2.- En segundo lugar, cuando advierte (también en Inquisiciones, pero en otro trabajo,
Después de las metáforas) que es necesario ir más allá de las metáforas, de ese
momentáneo enlace entre sensaciones y conceptos, y buscar las imágenes esenciales, es
decir, algo parecido a la «promesa de milagro» que intentan expresar los coplistas
populares. «La imagen es hechicería» —afirma Borges en este trabajo—. Transformar
una hoguera en tempestad, según hizo Milton, es operación de hechicero. Trastocar la
luna en pez, en una burbuja, en una cometa, como Rosetti lo hizo equivocándose antes
que Lugones, es menor travesura. «Hay alguien superior al travieso, al hechicero. Hablo
del semidiós, del ángel, por cuyas obras cambia el mundo».
Estamos, pues, ante la claudicación del joven y vanguardista Jorge Luis Borges, ante el
reconocimiento del fracaso ultraísta y de toda la llamada «nueva sensibilidad» como
afirmará, poco más tarde, en «Página sobre la lírica de hoy» (en Nosotros, LVII, núm.

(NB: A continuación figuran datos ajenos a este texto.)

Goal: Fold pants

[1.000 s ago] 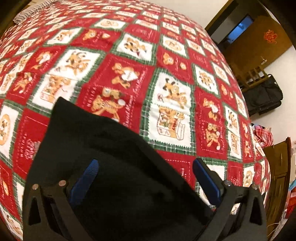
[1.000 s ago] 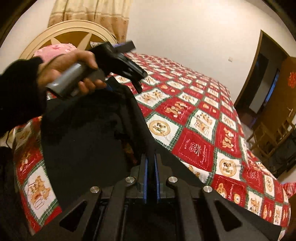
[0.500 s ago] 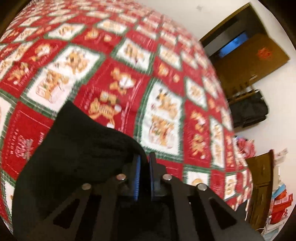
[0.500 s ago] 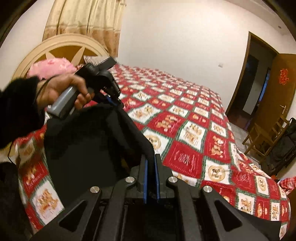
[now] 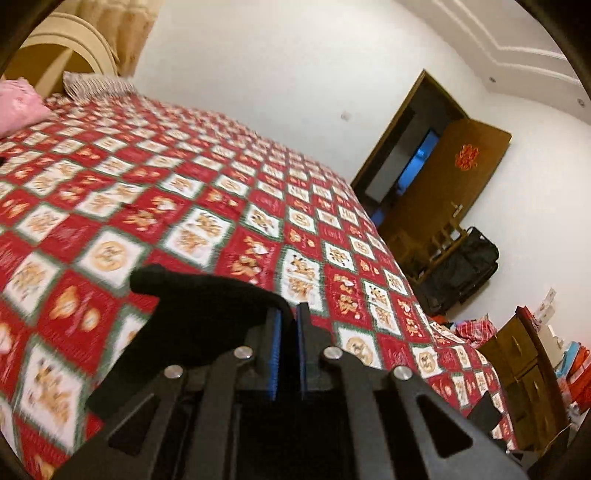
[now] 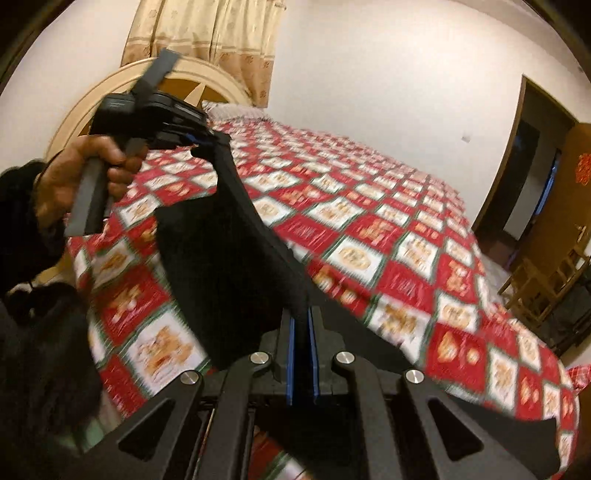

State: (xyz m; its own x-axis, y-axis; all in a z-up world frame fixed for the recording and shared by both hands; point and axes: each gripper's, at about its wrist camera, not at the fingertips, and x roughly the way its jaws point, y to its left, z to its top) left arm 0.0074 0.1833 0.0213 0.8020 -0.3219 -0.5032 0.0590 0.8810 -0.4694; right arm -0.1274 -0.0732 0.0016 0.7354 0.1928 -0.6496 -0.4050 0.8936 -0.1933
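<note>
Left gripper (image 5: 289, 314): blue pads clamped on an edge of the black pants (image 5: 207, 317), fabric pinched between them and trailing off to the left of the jaws. Same gripper seen from the right wrist camera (image 6: 201, 142), raised above the bedspread, pointing down at a shallow slant, held by the left hand (image 6: 79, 177) wrapped round the grey handle, black sleeve (image 6: 18, 206) at the wrist.

Right gripper (image 6: 303, 314): pads closed tight on another part of the pants edge, cloth rising out of the jaws.

Pants (image 6: 229, 258) strung between the two grippers, edge taut from the left jaws down to the right jaws, the rest hanging slack below, lifted off the red-and-white checked bedspread (image 6: 388, 236). Lower part of the garment out of view.

Beyond: cream arched headboard (image 6: 207, 74), patterned curtain (image 6: 207, 33), pink pillow (image 5: 18, 107) at the head of the bed. Brown door (image 5: 447, 184) ajar on the far wall, dark bag (image 5: 461, 273) just beside a wooden chair (image 5: 436, 243).
</note>
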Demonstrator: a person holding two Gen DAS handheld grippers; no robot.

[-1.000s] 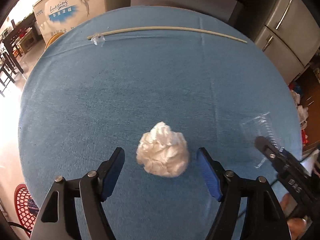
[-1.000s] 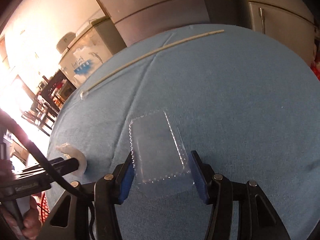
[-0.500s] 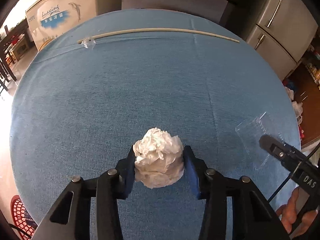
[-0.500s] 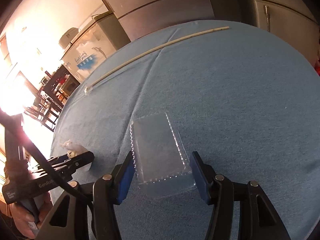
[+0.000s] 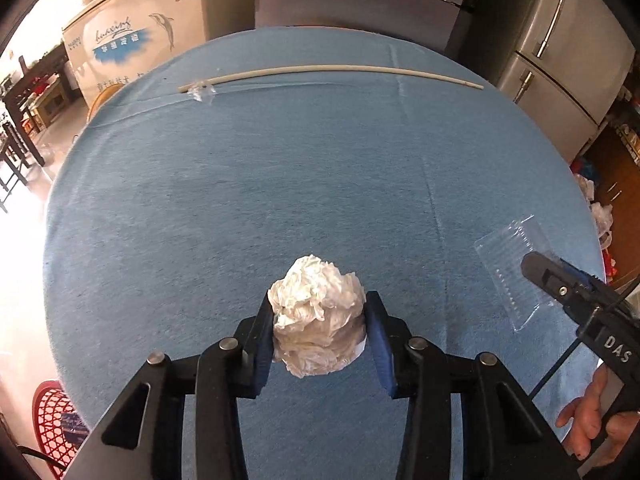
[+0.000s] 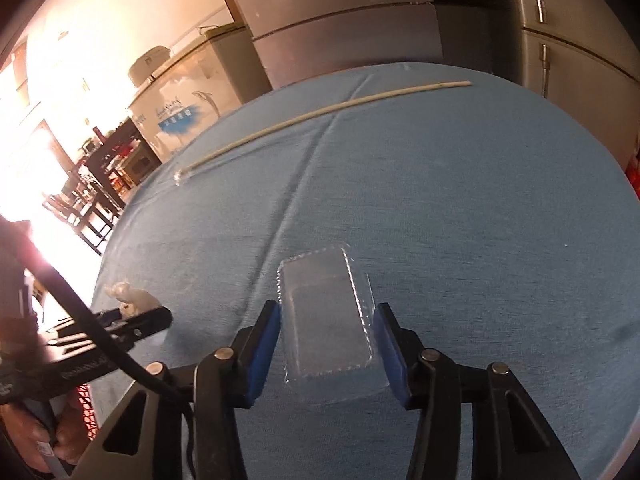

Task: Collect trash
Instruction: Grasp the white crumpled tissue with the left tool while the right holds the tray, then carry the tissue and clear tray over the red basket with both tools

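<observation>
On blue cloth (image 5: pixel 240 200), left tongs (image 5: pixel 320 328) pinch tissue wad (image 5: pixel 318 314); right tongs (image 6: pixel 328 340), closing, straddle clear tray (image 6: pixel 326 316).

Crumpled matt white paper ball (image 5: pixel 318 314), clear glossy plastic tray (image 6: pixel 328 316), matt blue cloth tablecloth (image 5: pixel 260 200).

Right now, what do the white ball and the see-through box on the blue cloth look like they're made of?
White ball: probably tissue or thin paper, matte, with soft crumpled folds. See-through box: likely thin clear plastic, glossy; the blue cloth shows through it and its rim is crimped. Cloth: looks like woven fabric, matte, creased.
</observation>
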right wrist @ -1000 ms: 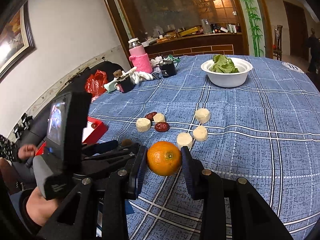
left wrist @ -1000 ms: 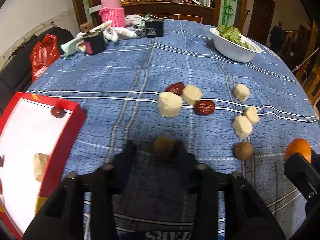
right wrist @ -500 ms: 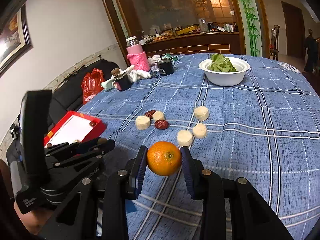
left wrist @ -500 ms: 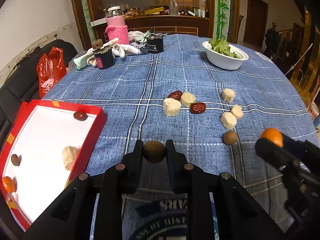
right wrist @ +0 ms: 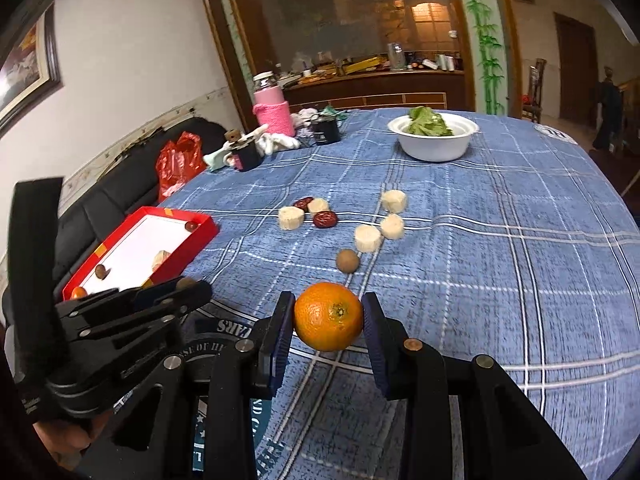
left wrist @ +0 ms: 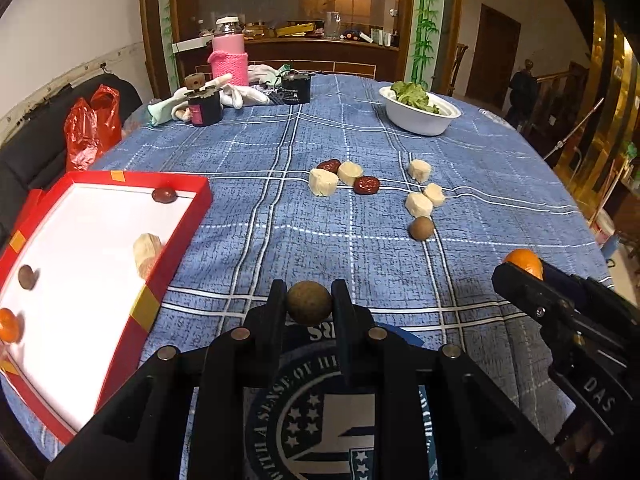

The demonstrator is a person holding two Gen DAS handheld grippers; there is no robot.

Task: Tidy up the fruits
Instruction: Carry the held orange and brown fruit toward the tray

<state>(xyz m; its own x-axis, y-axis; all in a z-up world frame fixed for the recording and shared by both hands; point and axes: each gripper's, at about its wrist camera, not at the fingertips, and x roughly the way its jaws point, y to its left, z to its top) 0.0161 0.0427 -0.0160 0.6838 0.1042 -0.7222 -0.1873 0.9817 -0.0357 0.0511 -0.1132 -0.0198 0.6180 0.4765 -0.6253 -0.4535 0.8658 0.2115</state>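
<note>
i see a blue tablecloth (left wrist: 248,216) crossed by a white plaid grid filling most of the frame, with a dark navy round emblem (left wrist: 332,412) lettered in white at the bottom centre. at the left edge sits a red tray (left wrist: 176,240) with a white floor and yellow-orange tape patches, while mid-frame lie cream-white chunks (left wrist: 322,182), dark red wrinkled dates (left wrist: 366,185) and a dull brown round fruit (left wrist: 421,228). my black left gripper (left wrist: 309,304) pinches a khaki-brown ball (left wrist: 309,303), my black right gripper (right wrist: 328,318) with navy pads grips a bright orange (right wrist: 329,316), and toward the top stand a white bowl (left wrist: 420,120) of green leaves and a pink knitted bottle (left wrist: 229,60).
</note>
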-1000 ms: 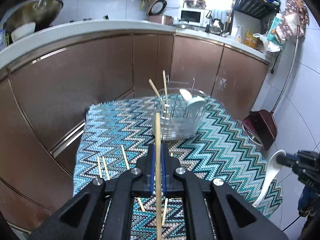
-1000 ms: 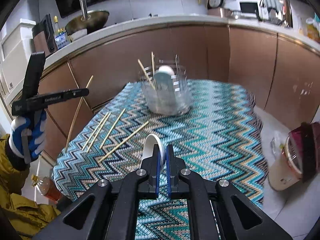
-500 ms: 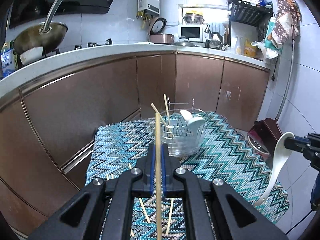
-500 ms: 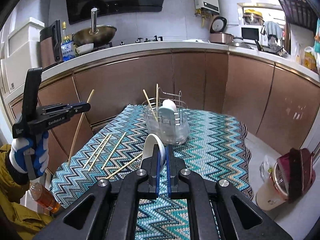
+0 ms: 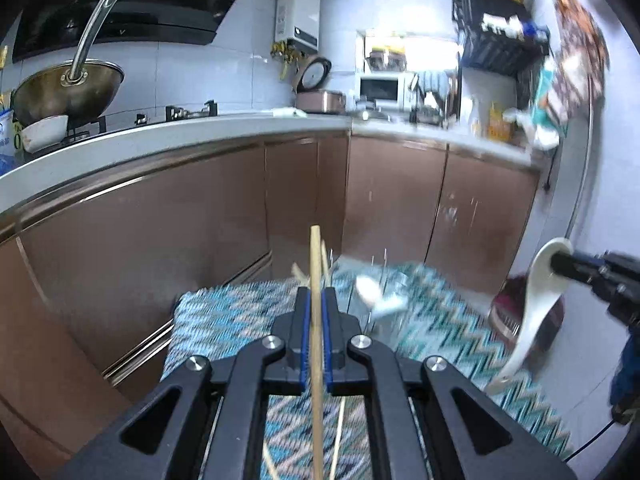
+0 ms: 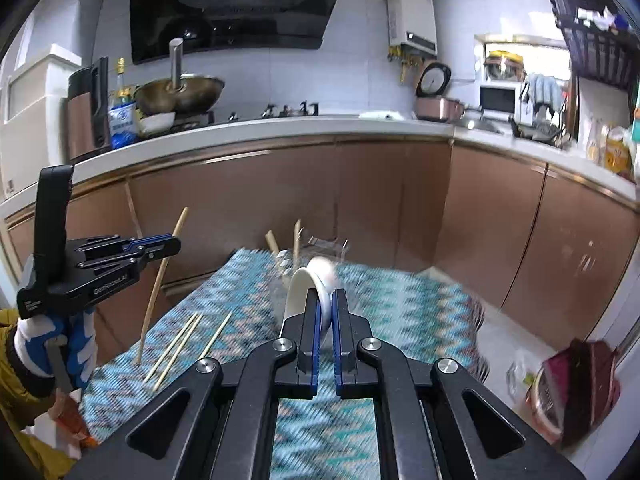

219-220, 1927). El discurso poético es, irremediablemente, para Borges un discurso
analógico, el discurso de lo sagrado o bien del anhelo de lo sagrado: «La metáfora no es
poética por ser metáfora, sino por la perfección alcanzada» («Otra vez la metáfora», en
El idioma de los argentinos, 1928), y la perfección consiste en la capacidad de conectar
con un imaginario poético que establece ya lo que es o no poético: «las estrellas son
poéticas porque generaciones de ojos humanos las han mirado y han ido poniendo
tiempo en su eternidad y ser en su estar».

La única posibilidad de ir más allá de los limites de la poesía es el silencio. Y ese paso
también lo dió Borges, aunque afortunadamente con un carácter sólo temporal.